The task =>
All of the listing should be output exactly, apart from the pictures.

# # # # # # #

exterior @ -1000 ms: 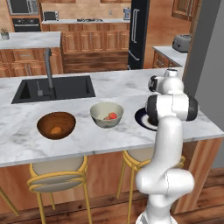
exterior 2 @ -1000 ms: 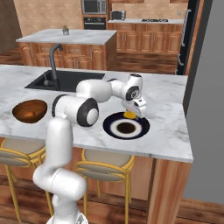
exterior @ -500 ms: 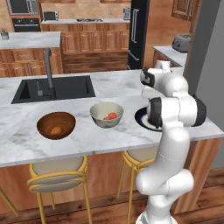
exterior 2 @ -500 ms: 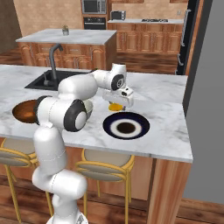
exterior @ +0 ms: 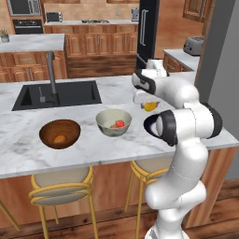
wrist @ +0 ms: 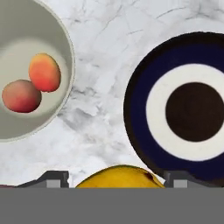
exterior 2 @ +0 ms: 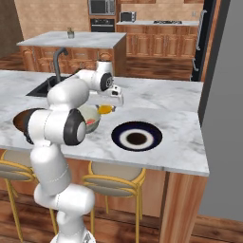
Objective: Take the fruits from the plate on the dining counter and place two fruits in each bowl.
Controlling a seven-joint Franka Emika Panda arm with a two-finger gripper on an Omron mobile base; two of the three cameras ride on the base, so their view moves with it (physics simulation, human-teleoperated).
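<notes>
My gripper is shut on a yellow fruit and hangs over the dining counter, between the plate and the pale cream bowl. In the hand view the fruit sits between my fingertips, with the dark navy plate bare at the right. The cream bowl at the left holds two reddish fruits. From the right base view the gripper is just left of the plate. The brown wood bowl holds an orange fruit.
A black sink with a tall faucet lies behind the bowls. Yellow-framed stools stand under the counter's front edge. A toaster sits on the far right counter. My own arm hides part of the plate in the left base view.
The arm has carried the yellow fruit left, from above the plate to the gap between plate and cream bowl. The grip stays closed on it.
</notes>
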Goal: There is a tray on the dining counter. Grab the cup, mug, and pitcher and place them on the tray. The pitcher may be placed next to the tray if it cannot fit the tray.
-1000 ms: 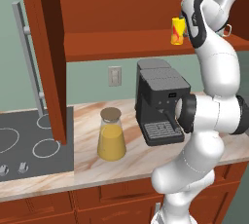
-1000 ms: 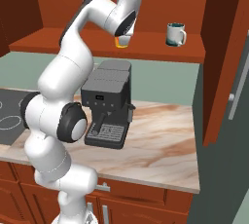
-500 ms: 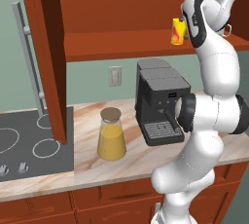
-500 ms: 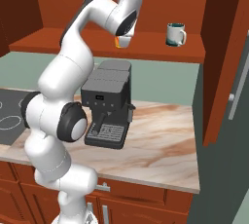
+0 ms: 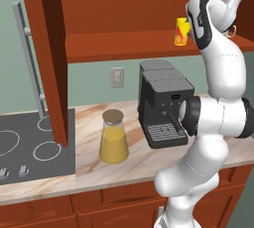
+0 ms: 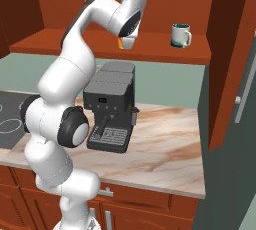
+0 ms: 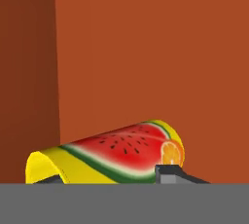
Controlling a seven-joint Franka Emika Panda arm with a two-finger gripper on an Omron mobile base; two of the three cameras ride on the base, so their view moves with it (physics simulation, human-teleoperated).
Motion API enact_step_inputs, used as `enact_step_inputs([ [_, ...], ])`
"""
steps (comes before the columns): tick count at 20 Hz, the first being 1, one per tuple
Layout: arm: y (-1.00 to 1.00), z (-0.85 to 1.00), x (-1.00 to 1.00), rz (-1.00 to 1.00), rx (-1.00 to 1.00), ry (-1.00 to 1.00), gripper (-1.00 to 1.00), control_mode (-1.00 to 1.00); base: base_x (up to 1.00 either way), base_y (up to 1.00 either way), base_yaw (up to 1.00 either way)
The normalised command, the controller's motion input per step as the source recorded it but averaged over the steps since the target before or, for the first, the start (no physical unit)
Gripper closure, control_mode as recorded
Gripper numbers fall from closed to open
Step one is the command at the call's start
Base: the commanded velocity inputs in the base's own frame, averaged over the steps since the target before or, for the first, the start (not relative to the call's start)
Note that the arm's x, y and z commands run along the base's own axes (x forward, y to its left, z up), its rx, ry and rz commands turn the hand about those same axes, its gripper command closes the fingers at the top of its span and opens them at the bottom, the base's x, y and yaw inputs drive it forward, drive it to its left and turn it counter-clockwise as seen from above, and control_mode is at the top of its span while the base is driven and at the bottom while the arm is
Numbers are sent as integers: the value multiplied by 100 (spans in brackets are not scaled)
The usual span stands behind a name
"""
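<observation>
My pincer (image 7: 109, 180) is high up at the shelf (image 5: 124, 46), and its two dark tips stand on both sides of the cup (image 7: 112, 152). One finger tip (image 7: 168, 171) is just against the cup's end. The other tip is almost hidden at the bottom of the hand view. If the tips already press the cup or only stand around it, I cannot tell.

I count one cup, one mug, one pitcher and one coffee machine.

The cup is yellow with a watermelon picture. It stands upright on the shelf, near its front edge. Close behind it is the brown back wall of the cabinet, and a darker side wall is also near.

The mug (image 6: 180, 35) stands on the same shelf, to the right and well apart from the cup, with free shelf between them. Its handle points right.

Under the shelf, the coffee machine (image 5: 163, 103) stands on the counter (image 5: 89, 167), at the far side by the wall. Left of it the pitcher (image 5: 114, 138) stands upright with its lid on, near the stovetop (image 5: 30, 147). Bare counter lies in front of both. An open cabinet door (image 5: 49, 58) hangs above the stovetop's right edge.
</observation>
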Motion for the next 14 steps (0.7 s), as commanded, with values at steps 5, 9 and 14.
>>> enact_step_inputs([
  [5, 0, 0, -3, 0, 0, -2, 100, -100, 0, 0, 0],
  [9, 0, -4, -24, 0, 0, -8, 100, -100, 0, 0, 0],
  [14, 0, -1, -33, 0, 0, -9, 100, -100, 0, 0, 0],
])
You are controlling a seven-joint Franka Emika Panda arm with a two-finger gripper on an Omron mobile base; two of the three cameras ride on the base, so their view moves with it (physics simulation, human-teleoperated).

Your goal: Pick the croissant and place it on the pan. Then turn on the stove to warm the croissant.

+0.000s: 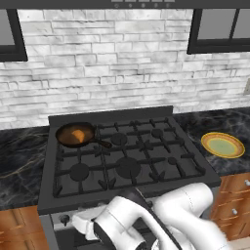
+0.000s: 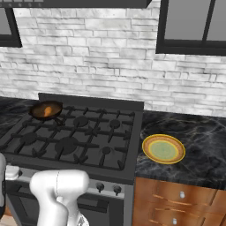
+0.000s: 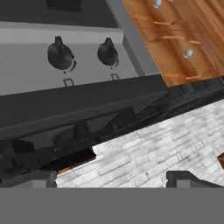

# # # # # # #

Solution to this task =>
exterior @ -1000 ms: 
exterior 2 @ -1000 ms: 
exterior @ -500 ms: 
exterior 2 @ -500 ms: 
exterior @ +0 ms: 
wrist @ +0 ms: 
exterior 2 @ +0 ms: 
Objective: Take the fruits from the plate on the dining counter and place two fruits in each bowl.
Controlling a seven-joint Franka Emika Panda arm with a two-finger gripper on an Omron mobile base; two of the three cameras ride on the base, so their view moves with it (physics simulation, human-teleoperated).
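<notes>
My gripper is shut on a yellow fruit and hangs over the dining counter, between the plate and the pale cream bowl. In the hand view the fruit sits between my fingertips, with the dark navy plate bare at the right. The cream bowl at the left holds two reddish fruits. From the right base view the gripper is just left of the plate. The brown wood bowl holds an orange fruit.
A black sink with a tall faucet lies behind the bowls. Yellow-framed stools stand under the counter's front edge. A toaster sits on the far right counter. My own arm hides part of the plate in the left base view.
The arm has carried the yellow fruit left, from above the plate to the gap between plate and cream bowl. The grip stays closed on it.
</notes>
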Goal: There is a tray on the dining counter. Grab the cup, mug, and pitcher and place them on the tray. The pitcher may be placed next to the tray if it cannot fit the tray.
-1000 ms: 
-1000 ms: 
-500 ms: 
-500 ms: 
+0 ms: 
+0 ms: 
+0 ms: 
Controlling a seven-joint Franka Emika Panda arm with a two-finger gripper on an Omron mobile base; two of the three cameras ride on the base, so their view moves with it (physics simulation, human-teleoperated).
Motion API enact_step_inputs, used as `enact_step_inputs([ [_, ...], ])`
"""
steps (comes before the columns): tick count at 20 Hz, the first being 1, one per tuple
Layout: arm: y (-1.00 to 1.00), z (-0.85 to 1.00), x (-1.00 to 1.00), rz (-1.00 to 1.00), rx (-1.00 to 1.00), ry (-1.00 to 1.00), gripper (-1.00 to 1.00), control_mode (-1.00 to 1.00); base: base_x (up to 1.00 either way), base_y (up to 1.00 either way), base_yaw (up to 1.00 either way)
The normalised command, the controller's motion input per step as the source recorded it but averaged over the steps since the target before or, for the first, the start (no physical unit)
Gripper closure, control_mode as recorded
Gripper numbers fall from closed to open
Step one is the command at the call's start
Base: the commanded velocity inputs in the base's own frame, averaged over the steps since the target before or, for the first, the start (not relative to the call's start)
Note that the arm's x, y and z commands run along the base's own axes (x forward, y to its left, z up), its rx, ry and rz commands turn the hand about those same axes, its gripper command closes the fingers at the top of its span and opens them at the bottom, the base's x, y and yaw inputs drive it forward, drive it to its left and turn it counter-clockwise as seen from above, and control_mode is at the top of its span while the base is driven and at the bottom while the arm is
Numbers are sent as integers: the value multiplied by 100 (spans in brackets are not scaled)
The usual span stands behind a name
"""
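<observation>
My pincer (image 7: 109, 180) is high up at the shelf (image 5: 124, 46), and its two dark tips stand on both sides of the cup (image 7: 112, 152). One finger tip (image 7: 168, 171) is just against the cup's end. The other tip is almost hidden at the bottom of the hand view. If the tips already press the cup or only stand around it, I cannot tell.

I count one cup, one mug, one pitcher and one coffee machine.

The cup is yellow with a watermelon picture. It stands upright on the shelf, near its front edge. Close behind it is the brown back wall of the cabinet, and a darker side wall is also near.

The mug (image 6: 180, 35) stands on the same shelf, to the right and well apart from the cup, with free shelf between them. Its handle points right.

Under the shelf, the coffee machine (image 5: 163, 103) stands on the counter (image 5: 89, 167), at the far side by the wall. Left of it the pitcher (image 5: 114, 138) stands upright with its lid on, near the stovetop (image 5: 30, 147). Bare counter lies in front of both. An open cabinet door (image 5: 49, 58) hangs above the stovetop's right edge.
</observation>
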Motion for the next 14 steps (0.7 s), as commanded, with values at steps 5, 9 and 14.
>>> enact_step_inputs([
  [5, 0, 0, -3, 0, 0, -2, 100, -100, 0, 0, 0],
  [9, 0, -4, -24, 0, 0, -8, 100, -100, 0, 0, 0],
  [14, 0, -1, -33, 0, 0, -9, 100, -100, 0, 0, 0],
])
You are controlling a seven-joint Franka Emika Panda arm with a two-finger gripper on an Omron mobile base; two of the three cameras ride on the base, so their view moves with it (physics simulation, human-teleoperated).

Your goal: Pick the croissant and place it on the pan. Then turn on the stove to warm the croissant.

+0.000s: 
+0.000s: 
+0.000s: 

The output has been given in full.